Security Architecture

ProtectMyAPI implements enterprise-grade security to protect your API keys and prevent unauthorized access.

🔒

We follow OWASP security guidelines, SOC 2 compliance requirements, and industry best practices for API security.

Zero-Trust Security Model

ProtectMyAPI operates on a zero-trust principle: every request must prove its legitimacy before accessing protected resources.

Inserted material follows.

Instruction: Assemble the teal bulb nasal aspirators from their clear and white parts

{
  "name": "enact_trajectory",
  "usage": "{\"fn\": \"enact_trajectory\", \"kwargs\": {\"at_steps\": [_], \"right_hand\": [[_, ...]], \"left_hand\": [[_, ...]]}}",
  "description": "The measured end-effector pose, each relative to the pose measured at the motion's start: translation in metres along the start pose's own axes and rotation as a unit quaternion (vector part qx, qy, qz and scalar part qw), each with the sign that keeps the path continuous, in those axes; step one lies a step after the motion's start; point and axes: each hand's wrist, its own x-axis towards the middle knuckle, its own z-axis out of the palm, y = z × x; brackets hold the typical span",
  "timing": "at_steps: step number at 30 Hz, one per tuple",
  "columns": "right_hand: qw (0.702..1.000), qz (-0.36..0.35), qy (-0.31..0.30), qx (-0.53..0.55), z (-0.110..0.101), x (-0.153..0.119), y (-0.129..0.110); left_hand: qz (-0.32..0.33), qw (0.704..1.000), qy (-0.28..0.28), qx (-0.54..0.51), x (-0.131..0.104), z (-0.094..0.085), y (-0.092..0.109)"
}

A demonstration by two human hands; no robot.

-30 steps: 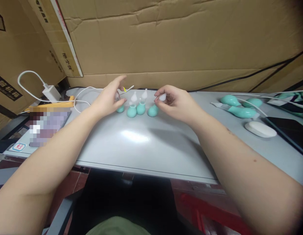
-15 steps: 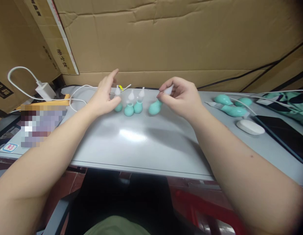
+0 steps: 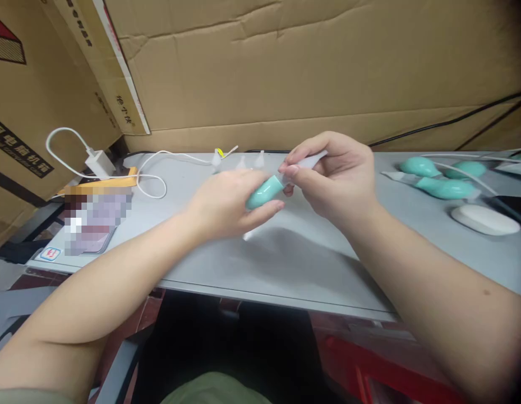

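Note:
A bulb syringe with a glossy teal bulb (image 3: 266, 192) and a whitish nozzle is held tilted above the table, between both hands. My right hand (image 3: 333, 171) pinches it at the nozzle end, fingertips closed near the neck. My left hand (image 3: 230, 202) is wrapped round the bulb, thumb below and fingers above. Behind the left hand stand three more bulb syringes; their pale tips (image 3: 259, 159) show, while their bulbs are mostly hidden.
Several teal bulb syringes (image 3: 447, 188) lie at the right, with a white oval case (image 3: 485, 219) in front. A white charger (image 3: 99, 164) with its cable and a phone (image 3: 102, 238) are on the left. Cardboard (image 3: 260, 73) walls the grey table's (image 3: 285, 275) back edge.
My left hand has left the standing bulb syringes and moved right onto the bulb. The bulb syringe in my right hand is raised and turned towards it. The view has shifted slightly.

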Motion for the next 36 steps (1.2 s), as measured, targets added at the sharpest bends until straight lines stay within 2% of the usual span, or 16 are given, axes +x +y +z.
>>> {"fn": "enact_trajectory", "kwargs": {"at_steps": [3,6,8,12,18,23,25,28,31,36], "right_hand": [[0.998,0.026,-0.039,0.039,0.000,0.002,-0.002],[0.994,0.061,-0.090,0.021,-0.001,0.004,-0.004],[0.990,0.094,-0.108,0.008,-0.001,0.004,-0.005],[0.973,0.160,-0.126,0.110,0.003,0.004,-0.004],[0.955,0.192,-0.133,0.183,0.012,0.005,-0.002],[0.953,0.173,-0.106,0.223,-0.002,0.012,-0.003],[0.967,0.154,-0.074,0.190,-0.012,0.016,0.000],[0.979,0.160,-0.052,0.114,-0.020,0.019,0.005],[0.981,0.165,-0.056,0.080,-0.018,0.018,0.007],[0.983,0.168,-0.075,0.025,-0.012,0.014,0.004]], "left_hand": [[-0.048,0.995,-0.055,-0.069,0.001,0.003,0.000],[-0.071,0.992,-0.057,-0.087,0.002,0.003,-0.005],[-0.063,0.990,-0.066,-0.109,0.002,0.003,-0.009],[-0.027,0.973,-0.100,-0.205,0.004,-0.001,-0.012],[-0.062,0.954,-0.127,-0.264,0.004,-0.005,-0.014],[-0.079,0.921,-0.142,-0.355,0.002,-0.006,-0.021],[-0.067,0.931,-0.140,-0.330,0.001,-0.008,-0.023],[-0.023,0.966,-0.125,-0.224,0.000,-0.009,-0.024],[-0.012,0.984,-0.113,-0.140,-0.002,-0.007,-0.023],[-0.027,0.993,-0.104,-0.054,-0.001,0.006,-0.019]]}}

The 4-Layer Security Stack

┌─────────────────────────────────────────────┐
│  Layer 4: TLS 1.3 Encryption (Transit)      │
├─────────────────────────────────────────────┤
│  Layer 3: Device Attestation (Identity)     │
├─────────────────────────────────────────────┤
│  Layer 2: AES-256 Encryption (Storage)      │
├─────────────────────────────────────────────┤
│  Layer 1: Runtime Protection (Client)       │
└─────────────────────────────────────────────┘

Layer 1: Runtime Protection (Client-Side)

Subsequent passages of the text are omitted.